### What you are asked to do
Within these entries, which lines include the string "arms"? Copy each one.

### Extracted entries

——————

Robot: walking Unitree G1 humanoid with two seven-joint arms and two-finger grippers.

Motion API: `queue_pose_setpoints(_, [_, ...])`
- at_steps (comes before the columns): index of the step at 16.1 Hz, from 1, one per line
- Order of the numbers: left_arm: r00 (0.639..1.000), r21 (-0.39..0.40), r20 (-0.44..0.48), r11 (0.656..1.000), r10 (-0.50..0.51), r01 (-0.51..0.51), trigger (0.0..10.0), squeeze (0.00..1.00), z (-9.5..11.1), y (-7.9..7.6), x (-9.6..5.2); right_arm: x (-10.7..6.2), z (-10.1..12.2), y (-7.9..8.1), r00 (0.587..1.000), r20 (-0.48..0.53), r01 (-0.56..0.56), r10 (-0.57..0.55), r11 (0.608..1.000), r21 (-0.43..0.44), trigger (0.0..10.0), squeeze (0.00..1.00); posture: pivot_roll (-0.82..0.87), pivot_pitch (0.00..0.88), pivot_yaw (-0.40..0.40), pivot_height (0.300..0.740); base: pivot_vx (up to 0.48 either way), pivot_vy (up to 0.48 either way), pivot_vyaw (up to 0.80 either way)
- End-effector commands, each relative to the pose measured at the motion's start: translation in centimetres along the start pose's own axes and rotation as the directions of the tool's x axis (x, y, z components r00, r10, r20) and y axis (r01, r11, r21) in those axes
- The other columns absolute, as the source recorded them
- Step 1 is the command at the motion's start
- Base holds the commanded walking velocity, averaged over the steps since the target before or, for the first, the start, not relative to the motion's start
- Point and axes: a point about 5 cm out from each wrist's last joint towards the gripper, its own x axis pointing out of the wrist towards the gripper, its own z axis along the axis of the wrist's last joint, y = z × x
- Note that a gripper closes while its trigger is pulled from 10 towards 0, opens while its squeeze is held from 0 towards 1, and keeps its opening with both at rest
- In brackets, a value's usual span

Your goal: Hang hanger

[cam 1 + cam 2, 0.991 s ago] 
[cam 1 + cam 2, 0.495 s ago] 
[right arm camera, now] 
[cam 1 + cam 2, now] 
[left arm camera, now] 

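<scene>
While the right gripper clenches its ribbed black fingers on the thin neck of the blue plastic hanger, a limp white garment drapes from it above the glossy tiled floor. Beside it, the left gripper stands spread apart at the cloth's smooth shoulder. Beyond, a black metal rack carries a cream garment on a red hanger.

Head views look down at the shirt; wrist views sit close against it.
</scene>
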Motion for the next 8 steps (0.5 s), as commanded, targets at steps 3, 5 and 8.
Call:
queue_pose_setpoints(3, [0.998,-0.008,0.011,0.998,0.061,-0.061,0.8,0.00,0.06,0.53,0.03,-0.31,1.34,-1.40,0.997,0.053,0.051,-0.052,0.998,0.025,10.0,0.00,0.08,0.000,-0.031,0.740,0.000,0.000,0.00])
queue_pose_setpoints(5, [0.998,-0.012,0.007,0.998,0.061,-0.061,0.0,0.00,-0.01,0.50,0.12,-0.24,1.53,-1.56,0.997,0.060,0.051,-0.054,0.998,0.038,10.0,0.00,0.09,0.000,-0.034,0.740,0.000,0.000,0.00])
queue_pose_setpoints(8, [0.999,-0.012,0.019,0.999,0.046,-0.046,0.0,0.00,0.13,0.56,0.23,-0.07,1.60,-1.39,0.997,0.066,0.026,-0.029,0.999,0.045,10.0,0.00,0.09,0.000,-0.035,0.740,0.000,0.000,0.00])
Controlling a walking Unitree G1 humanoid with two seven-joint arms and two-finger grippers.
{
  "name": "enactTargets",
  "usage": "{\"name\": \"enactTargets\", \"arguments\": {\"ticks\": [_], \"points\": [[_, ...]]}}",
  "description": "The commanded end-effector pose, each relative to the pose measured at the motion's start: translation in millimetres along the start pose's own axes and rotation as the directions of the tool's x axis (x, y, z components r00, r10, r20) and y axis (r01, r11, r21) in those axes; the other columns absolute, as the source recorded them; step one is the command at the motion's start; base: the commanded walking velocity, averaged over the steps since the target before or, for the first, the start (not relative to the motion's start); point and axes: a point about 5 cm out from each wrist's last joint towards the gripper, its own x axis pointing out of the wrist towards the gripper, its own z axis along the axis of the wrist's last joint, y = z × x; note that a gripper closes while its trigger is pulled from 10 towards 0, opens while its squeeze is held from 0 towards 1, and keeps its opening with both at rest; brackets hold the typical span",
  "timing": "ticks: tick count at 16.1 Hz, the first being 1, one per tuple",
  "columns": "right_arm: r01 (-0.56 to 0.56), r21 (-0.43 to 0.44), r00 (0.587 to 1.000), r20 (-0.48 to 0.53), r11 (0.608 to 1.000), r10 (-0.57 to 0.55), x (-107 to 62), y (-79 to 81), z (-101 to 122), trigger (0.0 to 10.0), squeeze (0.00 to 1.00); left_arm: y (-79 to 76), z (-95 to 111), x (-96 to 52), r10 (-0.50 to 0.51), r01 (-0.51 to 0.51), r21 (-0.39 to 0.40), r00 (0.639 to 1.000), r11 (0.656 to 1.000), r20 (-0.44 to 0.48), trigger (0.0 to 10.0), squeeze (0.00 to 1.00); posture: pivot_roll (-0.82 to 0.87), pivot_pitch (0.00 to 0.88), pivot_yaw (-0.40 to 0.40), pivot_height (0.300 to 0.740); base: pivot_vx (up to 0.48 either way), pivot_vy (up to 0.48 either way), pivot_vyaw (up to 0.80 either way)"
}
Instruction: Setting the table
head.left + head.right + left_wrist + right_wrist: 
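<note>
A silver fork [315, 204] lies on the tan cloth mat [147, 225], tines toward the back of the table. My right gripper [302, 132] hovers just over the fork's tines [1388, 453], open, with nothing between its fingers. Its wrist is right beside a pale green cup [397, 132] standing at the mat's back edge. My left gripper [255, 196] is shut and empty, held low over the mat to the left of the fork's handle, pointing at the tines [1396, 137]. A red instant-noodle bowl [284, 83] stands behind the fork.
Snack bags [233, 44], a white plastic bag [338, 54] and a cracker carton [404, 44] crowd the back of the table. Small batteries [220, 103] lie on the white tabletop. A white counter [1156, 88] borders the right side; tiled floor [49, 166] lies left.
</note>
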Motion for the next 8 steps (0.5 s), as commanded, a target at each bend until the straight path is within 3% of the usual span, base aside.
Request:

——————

### The answer
Robot: walking Unitree G1 humanoid with two seven-joint arms and two-finger grippers.
Controlling a walking Unitree G1 humanoid with two seven-joint arms and two-finger grippers.

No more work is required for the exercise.